É por isso que há alguns anos, preocupada com o recrudescimento do crime organizado, sobretudo raptos, a comunidade muçulmana reuniu-se com as autoridades moçambicanas para discutir uma saída para este problema.

Na ocasião, membros dessa mesma comunidade prontificavam-se a pagar dinheiro para que a Interpol, através da sua força especializada, pudesse entrar no país e apoiar as Forças de Defesa e Segurança, com vista a estancar o fenómeno.

Apesar de reconhecer o sofrimento das famílias, a frequência dos raptos, com o número de sequestrados a crescer, o que faz com que muitas famílias de empresários deixem de residir em Moçambique, e ainda que os empresários reduzam seus investimentos na pérola do Índico, o Estado moçambicano não aceitou, até hoje, a entrada da Interpol para trabalhar nesta matéria, o que é encarado por alguns sectores como sintomático de que uma eventual investigação poderia destapar muita sujidade e possivelmente o envolvimento de gente graúda no negócio.

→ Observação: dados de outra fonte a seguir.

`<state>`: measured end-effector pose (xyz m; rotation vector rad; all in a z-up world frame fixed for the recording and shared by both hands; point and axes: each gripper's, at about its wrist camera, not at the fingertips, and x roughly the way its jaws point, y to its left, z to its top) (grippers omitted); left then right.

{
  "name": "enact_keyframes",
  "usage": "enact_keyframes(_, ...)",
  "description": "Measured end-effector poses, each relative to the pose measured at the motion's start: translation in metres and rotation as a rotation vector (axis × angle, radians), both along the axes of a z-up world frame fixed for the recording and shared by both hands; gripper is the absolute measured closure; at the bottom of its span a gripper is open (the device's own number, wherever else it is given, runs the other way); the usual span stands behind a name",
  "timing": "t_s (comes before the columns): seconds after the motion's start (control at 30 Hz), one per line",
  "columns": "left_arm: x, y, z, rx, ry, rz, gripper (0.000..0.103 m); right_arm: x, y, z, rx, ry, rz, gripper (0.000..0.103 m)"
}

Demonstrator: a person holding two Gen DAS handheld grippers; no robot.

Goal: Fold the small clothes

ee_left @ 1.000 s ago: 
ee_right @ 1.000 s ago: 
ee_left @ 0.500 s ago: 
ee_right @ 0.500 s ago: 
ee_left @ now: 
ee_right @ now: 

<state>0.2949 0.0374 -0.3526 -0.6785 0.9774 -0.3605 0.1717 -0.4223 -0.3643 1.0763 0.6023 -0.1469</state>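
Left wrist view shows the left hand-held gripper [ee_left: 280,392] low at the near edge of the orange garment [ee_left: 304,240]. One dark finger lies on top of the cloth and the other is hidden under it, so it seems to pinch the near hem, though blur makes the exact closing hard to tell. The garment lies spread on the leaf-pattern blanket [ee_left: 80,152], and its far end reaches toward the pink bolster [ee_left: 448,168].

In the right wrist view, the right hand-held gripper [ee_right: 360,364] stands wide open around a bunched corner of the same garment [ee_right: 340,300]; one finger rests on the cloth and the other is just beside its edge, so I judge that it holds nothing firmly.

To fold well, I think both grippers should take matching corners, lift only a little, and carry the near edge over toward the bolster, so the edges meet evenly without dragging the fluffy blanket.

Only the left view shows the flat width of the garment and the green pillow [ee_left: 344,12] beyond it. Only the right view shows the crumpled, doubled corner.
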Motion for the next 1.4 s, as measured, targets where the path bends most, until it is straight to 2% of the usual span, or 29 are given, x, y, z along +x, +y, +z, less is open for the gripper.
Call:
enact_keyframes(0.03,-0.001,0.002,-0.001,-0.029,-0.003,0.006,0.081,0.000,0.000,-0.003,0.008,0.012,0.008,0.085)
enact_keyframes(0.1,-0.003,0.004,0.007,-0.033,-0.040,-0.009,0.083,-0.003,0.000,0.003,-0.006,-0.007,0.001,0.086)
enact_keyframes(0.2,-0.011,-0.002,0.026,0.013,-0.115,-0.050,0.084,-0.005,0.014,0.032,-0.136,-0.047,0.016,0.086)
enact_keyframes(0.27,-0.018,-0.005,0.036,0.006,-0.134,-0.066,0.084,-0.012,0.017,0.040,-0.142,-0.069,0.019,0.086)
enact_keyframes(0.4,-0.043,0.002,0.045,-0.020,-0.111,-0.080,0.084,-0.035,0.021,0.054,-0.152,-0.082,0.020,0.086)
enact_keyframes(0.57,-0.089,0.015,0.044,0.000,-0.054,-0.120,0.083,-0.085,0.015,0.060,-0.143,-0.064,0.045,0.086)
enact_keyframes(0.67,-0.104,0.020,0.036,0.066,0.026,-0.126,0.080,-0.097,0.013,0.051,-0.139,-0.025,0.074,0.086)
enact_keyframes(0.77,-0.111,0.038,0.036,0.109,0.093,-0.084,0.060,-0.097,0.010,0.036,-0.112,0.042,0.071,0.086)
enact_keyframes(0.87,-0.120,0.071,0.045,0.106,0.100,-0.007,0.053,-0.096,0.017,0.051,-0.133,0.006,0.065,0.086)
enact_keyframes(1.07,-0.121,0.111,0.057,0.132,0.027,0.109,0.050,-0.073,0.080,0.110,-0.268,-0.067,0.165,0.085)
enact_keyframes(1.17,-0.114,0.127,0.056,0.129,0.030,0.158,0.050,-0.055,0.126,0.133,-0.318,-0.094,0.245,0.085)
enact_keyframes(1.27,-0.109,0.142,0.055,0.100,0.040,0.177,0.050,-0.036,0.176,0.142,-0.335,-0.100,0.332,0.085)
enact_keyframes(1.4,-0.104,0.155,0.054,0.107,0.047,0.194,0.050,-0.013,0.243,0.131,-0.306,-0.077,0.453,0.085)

Enquanto as autoridades não reagem, a CTA (Confederação das Associações Económicas de Moçambique) já veio a público anunciar que vários empresários abandonaram o País devido aos sequestros.

“O fenómeno dos raptos coloca Moçambique na lista dos países pouco atractivos ao investimento em diversas indústrias, mas também inseguro para a atracção turística com que muito se tem sonhado”, observou na altura aquela agremiação.

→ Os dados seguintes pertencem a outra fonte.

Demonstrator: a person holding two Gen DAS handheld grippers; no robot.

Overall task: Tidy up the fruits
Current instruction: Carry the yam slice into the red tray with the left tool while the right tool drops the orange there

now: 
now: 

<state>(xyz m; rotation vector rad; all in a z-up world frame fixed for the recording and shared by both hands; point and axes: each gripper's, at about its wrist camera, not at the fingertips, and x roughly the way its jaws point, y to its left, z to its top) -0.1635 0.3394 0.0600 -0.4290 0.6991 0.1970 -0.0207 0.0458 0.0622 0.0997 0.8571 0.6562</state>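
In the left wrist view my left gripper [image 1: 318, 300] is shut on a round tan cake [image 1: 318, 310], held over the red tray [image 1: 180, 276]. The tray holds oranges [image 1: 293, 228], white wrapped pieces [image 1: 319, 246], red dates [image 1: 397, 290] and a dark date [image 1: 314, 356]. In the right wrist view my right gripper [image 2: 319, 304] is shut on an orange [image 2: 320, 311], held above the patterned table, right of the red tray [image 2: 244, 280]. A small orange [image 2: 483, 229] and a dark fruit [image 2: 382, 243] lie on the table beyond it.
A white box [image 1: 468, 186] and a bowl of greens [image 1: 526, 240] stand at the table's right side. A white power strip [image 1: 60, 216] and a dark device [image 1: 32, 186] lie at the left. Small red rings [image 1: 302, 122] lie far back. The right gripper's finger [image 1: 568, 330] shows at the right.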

Através do seu Pelouro de Segurança e Protecção Privada, destacou que o abandono de empresários e investidores devido ao clima de insegurança causado pelo fenómeno dos raptos tem estado a causar aumento do desemprego e outros efeitos colaterais, tais como aumento do índice de criminalidade, crescimento da economia informal e impacto directo na redução do pagamento de impostos no país.

O último rapto foi nas barbas do sector castrense

Em Julho passado, foi raptado Ahmed Anwar, dono do Hotel Royal, perto da sua casa na Sommershield II, em Maputo, mais concretamente nas imediações da residência oficial do Comandante Geral da Polícia e do Director Geral do SISE. Anwar regressava de uma Mesquita quando foi interceptado pelos seus raptores.

O bairro está rodeado de agentes da Polícia e do SISE, para além de guardas privados. O que mostra a robustez da indústria dos raptos. Consta que, nos últimos dias, testemunhas notaram a presença de pessoas estranhas nas imediações, suspeitando-se de agentes da chamada Unidade de Intervenção Rápida, o braço de choque da força policial moçambicana (UIR), que também é responsável pela proteção de altas individualidades do Estado. Dois meses depois, Anwar continua em cativeiro e são escassas as informações sobre o estágio dos esforços para o seu resgate.

É caso para dizer que nem ser amigo do presidente ou nem estar próximo às autoridades policiais influencia na segurança, pelo contrário, aumenta a exposição.